Use your best judgment on where you can best use your limited funds, and use them wisely.

6. Carefully plan your legal implementation.

Don’t charge unnecessary legal fees up front. However, when you’re ready for a significant launch, set it up properly.

If you have a founding team, be sure to give serious thought to using restricted stock rather than direct stock grants when making grants to founders. In other words, keep chains in action until won unless there is some exceptional reason not to. Use cheap stocks to avoid tax problems. Get the IP in the company. Obtain employment and consulting deals, ensuring that all intellectual property from those deals goes to the company. Review your trademark issues in relation to any trademark you make. Submit provisional patents as appropriate. When you’re ready to bring in a larger team, set up an equity incentive plan.

Work closely with a good business attorney to get the legal steps right.
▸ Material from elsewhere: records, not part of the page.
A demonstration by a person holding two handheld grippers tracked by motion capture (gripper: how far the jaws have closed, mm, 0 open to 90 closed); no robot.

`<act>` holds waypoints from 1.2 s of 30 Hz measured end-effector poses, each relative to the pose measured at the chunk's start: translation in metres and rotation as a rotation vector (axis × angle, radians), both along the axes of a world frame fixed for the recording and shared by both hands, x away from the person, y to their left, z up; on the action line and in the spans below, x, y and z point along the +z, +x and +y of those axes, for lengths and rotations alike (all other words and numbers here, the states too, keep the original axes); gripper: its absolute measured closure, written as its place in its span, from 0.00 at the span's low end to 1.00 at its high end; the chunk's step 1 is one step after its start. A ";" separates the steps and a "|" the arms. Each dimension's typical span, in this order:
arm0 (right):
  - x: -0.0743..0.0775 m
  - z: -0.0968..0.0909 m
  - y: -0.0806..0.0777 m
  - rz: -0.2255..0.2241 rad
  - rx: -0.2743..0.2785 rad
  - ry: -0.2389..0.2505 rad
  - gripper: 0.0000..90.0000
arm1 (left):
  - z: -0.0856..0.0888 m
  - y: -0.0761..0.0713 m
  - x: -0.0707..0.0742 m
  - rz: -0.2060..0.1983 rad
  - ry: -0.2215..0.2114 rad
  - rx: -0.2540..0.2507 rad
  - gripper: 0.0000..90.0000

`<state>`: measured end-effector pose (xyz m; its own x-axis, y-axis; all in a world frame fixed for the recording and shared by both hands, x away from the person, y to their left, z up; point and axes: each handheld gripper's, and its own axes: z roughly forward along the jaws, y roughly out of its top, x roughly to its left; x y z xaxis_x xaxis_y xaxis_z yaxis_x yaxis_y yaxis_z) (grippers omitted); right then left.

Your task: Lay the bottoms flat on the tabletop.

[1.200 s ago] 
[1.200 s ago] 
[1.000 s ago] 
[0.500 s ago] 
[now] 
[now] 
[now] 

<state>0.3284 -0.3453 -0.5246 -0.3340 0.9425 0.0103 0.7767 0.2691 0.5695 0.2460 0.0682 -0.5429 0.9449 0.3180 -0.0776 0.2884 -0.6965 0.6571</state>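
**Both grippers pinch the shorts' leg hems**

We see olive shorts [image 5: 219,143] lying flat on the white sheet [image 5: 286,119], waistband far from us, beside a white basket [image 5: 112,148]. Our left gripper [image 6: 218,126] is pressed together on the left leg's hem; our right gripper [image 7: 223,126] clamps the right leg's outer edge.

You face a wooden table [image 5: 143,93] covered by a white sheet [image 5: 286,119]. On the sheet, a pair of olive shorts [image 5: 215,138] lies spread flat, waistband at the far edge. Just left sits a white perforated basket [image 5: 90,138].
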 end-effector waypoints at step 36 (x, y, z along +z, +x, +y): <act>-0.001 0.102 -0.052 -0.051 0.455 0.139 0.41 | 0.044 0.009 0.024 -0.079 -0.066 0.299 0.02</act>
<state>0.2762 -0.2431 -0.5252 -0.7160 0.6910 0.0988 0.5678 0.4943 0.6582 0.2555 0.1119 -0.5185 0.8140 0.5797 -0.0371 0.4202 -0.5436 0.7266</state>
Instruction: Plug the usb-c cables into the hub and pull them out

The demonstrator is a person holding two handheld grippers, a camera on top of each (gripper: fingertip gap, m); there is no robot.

7. Fund your business incrementally when possible.

The worst trap an early-stage business can fall into is one where it overextends itself. Plan smart to avoid this trap.

Work with early-stage investors or have a reserve of your own funds to take you through the phases before you have significant income.

Don’t put yourself in a position where you run out of options, except to buy your opportunity for venture capitalists. Either you will not receive funding (the most likely outcome) or you will be butchered on the terms of the funding.

conclusion

Think carefully before you venture out as a founder. The rewards can be great, but you have to be ready to meet the challenges. If you think you are, a great open world of opportunities awaits you.